After months of uncertainty, the U.S. dairy industry finally saw an updated estimate of the domestic cow population on the November 1 USDA Milk Production report. The following chart illustrates those results, which indicated that producers had proven able to boost their herds during the first half of the year.
Indeed, the report stated the July milking herd at 9.242 million head, which topped the comparable 2012 result by 20,000. The numbers underwent the usual seasonal decline from that point. In fact, as the chart implies, the summer 2013 drawdown in dairy cow numbers not only exceeded the five-year norm, it was larger than that seen during the summer 2012 drought.

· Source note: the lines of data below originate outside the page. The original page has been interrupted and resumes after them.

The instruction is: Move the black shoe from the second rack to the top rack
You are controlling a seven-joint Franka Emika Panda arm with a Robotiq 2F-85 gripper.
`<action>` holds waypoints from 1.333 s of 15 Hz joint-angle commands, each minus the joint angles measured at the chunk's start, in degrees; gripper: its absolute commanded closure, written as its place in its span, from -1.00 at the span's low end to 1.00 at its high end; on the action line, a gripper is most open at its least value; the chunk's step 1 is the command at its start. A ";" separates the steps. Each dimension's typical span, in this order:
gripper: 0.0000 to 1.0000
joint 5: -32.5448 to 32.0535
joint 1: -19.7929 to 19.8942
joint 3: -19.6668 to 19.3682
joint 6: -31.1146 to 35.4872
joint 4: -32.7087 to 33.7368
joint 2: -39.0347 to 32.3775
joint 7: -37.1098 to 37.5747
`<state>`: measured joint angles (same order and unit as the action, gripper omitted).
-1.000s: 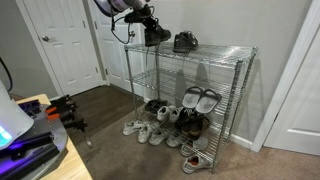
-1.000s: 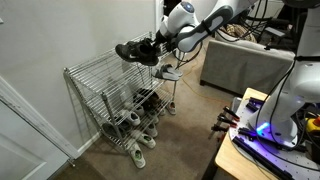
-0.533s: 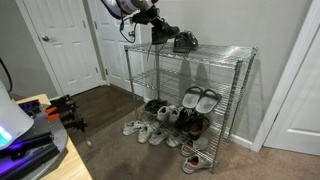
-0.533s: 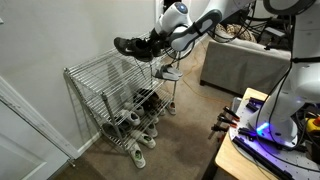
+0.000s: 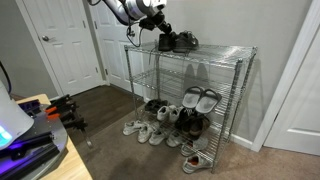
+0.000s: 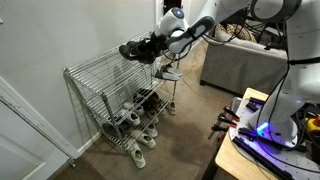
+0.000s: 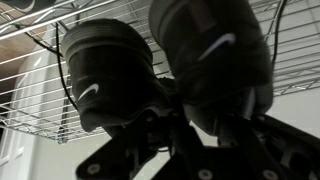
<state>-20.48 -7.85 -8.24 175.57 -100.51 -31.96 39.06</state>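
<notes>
The black shoe (image 5: 164, 41) is held in my gripper (image 5: 152, 27) at the left end of the top rack (image 5: 222, 50), at the level of its wire grid. I cannot tell whether it touches the grid. It also shows in the other exterior view (image 6: 140, 49), with the gripper (image 6: 163, 45) behind it over the top rack (image 6: 92, 68). In the wrist view the black shoe (image 7: 212, 55) sits right above the dark jaws, over the wire grid (image 7: 30, 112). The second rack (image 5: 200, 82) below holds no shoe.
A bulkier black shoe (image 5: 186, 42) sits on the top rack, right beside the held one, and shows in the wrist view (image 7: 103, 75). White and grey sneakers (image 5: 150, 130) lie on the lowest tier and the floor. A white door (image 5: 65, 45) stands to the left of the shelf.
My gripper has carried the black shoe along the top rack toward the bulkier shoe and lowered it; the two shoes now sit side by side.
</notes>
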 commanded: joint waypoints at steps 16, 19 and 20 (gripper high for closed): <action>-1.00 0.83 -1.40 0.99 12.18 -15.66 15.27 1.90; -1.00 1.33 -2.63 0.28 12.13 -19.57 18.49 1.63; -1.00 1.33 -3.81 -0.67 11.84 -20.27 19.15 1.81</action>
<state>-18.57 -9.40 -7.01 186.35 -115.21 -17.07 40.05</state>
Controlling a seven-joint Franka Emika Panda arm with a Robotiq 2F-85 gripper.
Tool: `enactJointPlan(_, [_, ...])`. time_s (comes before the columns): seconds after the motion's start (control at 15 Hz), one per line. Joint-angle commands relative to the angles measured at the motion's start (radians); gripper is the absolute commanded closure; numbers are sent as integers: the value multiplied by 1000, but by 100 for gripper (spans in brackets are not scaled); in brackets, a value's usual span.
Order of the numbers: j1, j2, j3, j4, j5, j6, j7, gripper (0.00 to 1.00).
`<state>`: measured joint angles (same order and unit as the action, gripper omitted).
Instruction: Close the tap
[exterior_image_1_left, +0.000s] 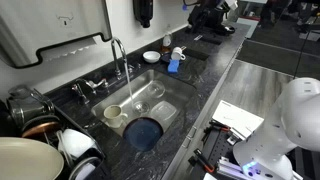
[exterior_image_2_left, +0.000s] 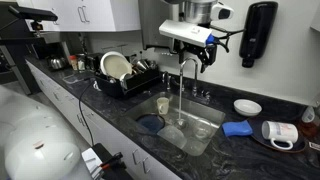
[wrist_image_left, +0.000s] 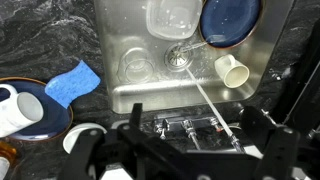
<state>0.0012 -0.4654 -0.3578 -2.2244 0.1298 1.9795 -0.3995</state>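
The tap is a slim chrome gooseneck at the back of the steel sink, and water runs from its spout. In an exterior view my gripper hangs just above the top of the tap's arch, fingers pointing down. In the wrist view the spout shows as a thin line from above, running between my spread fingers out over the drain. The gripper is open and empty. The tap's base and lever lie among chrome fittings below the fingers, hard to tell apart.
In the sink are a blue plate, a white cup, a glass and a clear container. A blue sponge and white mug lie on the dark counter. A dish rack stands on the sink's other side.
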Motion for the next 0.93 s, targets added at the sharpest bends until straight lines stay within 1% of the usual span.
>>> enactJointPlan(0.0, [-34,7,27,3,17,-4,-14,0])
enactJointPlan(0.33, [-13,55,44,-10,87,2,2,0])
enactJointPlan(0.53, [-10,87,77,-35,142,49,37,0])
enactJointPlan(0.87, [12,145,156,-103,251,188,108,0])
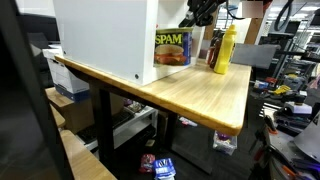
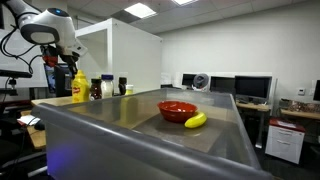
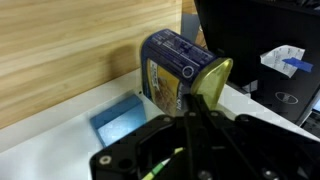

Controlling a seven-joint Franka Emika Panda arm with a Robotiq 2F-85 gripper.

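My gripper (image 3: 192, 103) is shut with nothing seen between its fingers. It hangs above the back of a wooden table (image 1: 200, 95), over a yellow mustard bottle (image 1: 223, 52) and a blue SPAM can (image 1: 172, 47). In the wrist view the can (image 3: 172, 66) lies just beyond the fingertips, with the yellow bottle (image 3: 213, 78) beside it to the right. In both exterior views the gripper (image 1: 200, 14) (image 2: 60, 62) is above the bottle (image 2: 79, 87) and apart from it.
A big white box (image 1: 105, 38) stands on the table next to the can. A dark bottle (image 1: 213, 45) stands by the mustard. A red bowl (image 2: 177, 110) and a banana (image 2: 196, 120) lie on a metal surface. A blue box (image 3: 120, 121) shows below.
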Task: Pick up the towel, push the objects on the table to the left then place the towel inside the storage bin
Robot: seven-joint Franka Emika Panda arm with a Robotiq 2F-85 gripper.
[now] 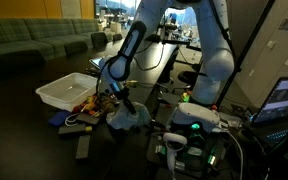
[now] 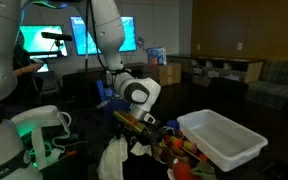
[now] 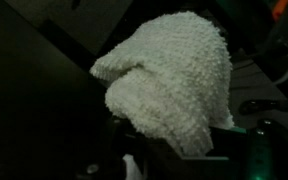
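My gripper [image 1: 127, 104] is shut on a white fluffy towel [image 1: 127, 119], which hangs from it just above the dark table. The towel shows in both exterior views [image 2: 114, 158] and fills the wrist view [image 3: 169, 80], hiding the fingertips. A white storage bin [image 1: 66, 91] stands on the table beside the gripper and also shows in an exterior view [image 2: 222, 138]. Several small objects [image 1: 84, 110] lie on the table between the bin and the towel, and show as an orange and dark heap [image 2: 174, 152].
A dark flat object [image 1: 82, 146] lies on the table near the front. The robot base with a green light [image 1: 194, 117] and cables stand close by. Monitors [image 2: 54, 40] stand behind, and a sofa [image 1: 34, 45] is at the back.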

That is truly remarkable, especially when one considers the much improved weather, significantly improved pastures and relatively large decline in feed costs experienced from one year to the next.
Ultimately, the shift in cow numbers suggests dairymen have become surprisingly responsive to shifting milk prices. That is, lower feed costs and much more abundant forage seemingly did little to discourage producers from thinning their herds quite aggressively during summer, thereby leaving only the relative decline in milk prices as the likely factor driving the cutback. Actually, this conclusion fits well with producer behavior over the past 18 months.

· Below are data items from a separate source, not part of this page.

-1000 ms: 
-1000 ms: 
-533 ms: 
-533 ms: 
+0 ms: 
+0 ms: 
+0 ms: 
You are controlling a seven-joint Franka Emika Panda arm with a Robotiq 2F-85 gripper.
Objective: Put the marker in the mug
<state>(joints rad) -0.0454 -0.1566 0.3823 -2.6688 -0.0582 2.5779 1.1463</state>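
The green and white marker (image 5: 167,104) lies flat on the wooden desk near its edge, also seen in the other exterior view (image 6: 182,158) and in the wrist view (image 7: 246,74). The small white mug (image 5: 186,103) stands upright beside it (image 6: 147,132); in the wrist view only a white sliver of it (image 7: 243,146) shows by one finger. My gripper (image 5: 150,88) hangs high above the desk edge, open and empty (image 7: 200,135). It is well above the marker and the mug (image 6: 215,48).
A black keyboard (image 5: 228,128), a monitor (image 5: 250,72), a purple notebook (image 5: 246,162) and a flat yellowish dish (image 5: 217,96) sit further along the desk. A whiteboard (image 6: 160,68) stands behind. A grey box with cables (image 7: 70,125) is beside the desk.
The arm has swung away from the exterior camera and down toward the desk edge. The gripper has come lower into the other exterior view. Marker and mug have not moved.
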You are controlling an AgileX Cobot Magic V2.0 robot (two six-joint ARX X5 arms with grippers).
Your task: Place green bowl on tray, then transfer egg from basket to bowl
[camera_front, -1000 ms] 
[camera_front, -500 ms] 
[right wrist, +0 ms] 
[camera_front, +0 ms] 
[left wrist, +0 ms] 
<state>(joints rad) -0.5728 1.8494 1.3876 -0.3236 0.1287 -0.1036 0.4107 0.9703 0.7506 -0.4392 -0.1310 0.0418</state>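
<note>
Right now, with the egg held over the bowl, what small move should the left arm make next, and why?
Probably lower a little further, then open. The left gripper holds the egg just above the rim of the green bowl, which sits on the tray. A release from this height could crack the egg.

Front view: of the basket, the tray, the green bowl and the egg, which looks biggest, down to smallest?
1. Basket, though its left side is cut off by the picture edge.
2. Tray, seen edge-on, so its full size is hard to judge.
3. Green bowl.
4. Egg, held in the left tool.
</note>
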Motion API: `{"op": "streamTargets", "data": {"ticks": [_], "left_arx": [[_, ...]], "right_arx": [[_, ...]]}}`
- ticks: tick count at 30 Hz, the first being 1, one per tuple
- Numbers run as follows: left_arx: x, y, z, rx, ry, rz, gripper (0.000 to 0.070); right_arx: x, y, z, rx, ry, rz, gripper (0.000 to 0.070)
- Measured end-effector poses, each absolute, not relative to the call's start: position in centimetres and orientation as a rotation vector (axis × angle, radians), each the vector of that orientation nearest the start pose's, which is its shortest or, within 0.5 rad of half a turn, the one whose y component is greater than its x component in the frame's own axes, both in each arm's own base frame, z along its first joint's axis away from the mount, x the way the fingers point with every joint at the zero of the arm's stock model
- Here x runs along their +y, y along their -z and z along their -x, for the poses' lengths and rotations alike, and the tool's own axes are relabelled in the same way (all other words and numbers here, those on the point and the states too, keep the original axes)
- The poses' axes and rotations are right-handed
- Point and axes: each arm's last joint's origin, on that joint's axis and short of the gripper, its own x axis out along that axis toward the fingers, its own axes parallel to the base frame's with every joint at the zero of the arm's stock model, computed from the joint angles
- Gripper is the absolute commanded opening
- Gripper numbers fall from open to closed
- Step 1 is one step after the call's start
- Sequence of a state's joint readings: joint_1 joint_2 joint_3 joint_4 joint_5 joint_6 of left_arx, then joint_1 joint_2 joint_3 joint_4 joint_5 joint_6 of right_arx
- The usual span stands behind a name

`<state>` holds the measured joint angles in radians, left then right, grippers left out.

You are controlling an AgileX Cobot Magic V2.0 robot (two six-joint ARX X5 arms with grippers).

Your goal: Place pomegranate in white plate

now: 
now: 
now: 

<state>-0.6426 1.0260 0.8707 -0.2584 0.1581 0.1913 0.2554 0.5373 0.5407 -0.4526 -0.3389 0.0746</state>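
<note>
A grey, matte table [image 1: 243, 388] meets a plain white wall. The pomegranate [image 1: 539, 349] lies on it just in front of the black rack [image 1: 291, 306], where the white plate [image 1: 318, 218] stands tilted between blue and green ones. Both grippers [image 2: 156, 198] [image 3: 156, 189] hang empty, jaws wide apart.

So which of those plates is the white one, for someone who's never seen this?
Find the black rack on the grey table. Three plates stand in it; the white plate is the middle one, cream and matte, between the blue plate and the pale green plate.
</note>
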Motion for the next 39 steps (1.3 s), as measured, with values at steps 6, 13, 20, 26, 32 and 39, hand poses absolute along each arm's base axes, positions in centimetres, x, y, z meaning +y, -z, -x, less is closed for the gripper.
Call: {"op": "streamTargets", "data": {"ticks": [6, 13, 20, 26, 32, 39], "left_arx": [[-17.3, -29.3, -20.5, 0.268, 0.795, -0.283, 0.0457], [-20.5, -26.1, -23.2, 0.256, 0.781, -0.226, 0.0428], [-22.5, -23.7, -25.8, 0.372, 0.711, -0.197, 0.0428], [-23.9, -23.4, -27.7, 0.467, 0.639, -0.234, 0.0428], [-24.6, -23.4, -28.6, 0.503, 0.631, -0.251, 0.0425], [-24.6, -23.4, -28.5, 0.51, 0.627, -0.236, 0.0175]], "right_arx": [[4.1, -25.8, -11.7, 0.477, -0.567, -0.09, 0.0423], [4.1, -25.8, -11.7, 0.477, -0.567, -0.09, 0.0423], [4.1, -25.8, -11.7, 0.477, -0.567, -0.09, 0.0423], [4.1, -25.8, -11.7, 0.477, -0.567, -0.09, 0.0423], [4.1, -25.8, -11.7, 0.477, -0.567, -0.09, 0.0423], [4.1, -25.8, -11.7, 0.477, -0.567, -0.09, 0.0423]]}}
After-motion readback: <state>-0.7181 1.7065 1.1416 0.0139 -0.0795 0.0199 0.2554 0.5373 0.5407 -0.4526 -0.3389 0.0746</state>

As the chart shows, they cut their herds rather dramatically in response to the spring-summer 2012 drought. Conversely, they actively expanded their holdings in reaction to the big autumn spike in milk prices, then slowed that expansion early this year as dairy values tanked.

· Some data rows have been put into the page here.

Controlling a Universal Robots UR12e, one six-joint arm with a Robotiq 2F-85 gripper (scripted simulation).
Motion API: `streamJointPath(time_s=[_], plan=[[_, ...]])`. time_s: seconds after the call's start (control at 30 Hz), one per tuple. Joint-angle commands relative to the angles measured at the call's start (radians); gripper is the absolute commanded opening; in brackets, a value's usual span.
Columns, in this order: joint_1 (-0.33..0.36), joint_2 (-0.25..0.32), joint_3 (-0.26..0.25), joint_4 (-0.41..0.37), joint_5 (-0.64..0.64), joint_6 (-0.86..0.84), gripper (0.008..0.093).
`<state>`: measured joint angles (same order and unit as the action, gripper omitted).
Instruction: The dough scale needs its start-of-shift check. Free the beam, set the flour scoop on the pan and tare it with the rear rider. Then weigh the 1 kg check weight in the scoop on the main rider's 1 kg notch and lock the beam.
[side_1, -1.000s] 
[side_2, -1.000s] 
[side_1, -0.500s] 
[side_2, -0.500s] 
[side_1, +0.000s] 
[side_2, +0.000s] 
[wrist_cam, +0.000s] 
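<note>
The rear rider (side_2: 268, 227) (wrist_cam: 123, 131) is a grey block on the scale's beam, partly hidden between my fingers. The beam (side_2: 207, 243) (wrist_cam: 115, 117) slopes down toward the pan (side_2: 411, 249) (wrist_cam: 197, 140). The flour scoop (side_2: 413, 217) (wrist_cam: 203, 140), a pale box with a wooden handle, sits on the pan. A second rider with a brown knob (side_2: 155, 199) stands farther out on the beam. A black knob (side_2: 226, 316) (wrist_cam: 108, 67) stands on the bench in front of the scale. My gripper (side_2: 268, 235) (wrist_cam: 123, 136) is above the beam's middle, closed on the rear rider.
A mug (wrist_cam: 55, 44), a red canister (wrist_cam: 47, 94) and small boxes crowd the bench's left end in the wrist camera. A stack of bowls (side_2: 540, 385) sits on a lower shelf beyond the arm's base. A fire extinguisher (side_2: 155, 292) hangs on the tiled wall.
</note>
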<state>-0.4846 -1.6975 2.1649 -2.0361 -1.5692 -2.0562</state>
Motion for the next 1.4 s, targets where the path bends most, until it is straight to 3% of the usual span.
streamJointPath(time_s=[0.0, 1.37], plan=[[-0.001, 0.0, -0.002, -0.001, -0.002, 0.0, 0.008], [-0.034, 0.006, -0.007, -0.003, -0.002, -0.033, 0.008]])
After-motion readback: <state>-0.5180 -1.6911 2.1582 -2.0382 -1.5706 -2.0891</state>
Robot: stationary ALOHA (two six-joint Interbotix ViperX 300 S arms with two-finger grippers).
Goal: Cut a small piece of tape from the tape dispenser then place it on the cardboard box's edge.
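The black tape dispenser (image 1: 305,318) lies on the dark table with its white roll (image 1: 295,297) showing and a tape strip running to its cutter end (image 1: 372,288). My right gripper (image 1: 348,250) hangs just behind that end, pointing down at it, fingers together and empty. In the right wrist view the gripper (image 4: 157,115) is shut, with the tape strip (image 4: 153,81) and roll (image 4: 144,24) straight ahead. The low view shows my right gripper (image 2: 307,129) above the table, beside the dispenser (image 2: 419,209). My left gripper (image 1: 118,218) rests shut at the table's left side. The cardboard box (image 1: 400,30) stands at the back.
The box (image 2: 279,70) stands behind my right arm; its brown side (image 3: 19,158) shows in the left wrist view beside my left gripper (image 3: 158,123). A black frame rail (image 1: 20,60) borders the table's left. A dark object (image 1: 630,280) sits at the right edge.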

As a consequence, we strongly suspect they added to their herds through late spring, then cut back once again as dairy prices suffered a surprisingly extended decline into mid-August. The following chart depicting weekly milk cow slaughter offers some confirmation for these conclusions.
Note particularly the 2012-13 tendency for weekly slaughter totals to top the five-year average, which probably reflects producers’ more aggressive cycling of heifers into and older cows out of their herds.
Cow slaughter surged in January of this year, whereas the spring increases over 2012 rates seemingly reflect on the small nature of the latter rather than excessive rates for the former. Finally, observe the comparative reductions posted during October. The size and persistence of the decline strongly suggests producers are once again responding to the expansionary signals being sent by higher milk prices and lower feed costs.
A much improved hay situation also seems to point to increased herds this winter. Thus, resurgent output seems likely to undercut milk and product prices during the coming weeks.
The anticipated drop probably won’t be as sharp as that that occurred in late 2012 and early 2013, due in part to the simple fact that recent highs fell well below those posted at the same time last year.
Conversely, persistently low feed costs may extend the anticipated slump in milk prices beyond the time frame of the late 2012-early 2013 slide. Indeed, we believe the dairy complex is doomed to a sustained downward trend through much of 2014 unless poor growing conditions depress crop production once again.